• [Description of the task]
Please keep the images out and set down the data exactly as given.

[Start of section]

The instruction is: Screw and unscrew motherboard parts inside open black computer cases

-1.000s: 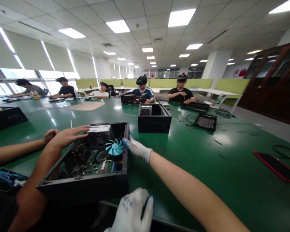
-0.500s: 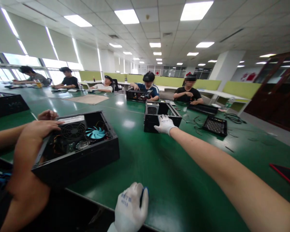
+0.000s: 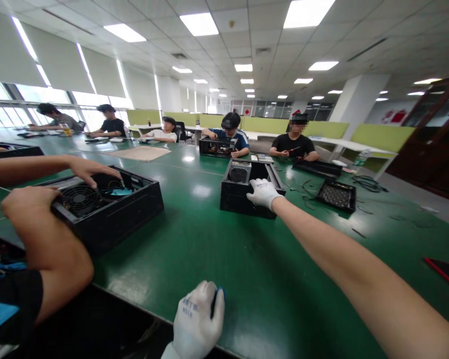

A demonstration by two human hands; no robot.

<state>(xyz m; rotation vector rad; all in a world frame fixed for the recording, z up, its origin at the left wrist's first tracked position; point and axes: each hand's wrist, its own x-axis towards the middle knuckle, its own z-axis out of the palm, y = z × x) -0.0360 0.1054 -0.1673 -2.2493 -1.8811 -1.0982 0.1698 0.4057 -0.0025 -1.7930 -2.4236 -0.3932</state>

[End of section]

• [Written solution]
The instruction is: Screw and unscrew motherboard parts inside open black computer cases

-1.000s: 
-0.500s: 
+0.000s: 

A demonstration by two human hands; no robot.

<state>(xyz m; rotation vector rad; all in a world frame fixed for the recording, z up, its origin at the left wrist's first tracked position; point and axes: each hand's wrist, its own x-axis towards the middle knuckle, its own z-axis out of the palm, y = z × x) -0.0360 0.1054 -0.1673 -2.2493 -1.8811 -1.0982 0.1698 0.4057 -0.0025 -1.7930 -2.4236 -0.3932</state>

That brings the answer to completion.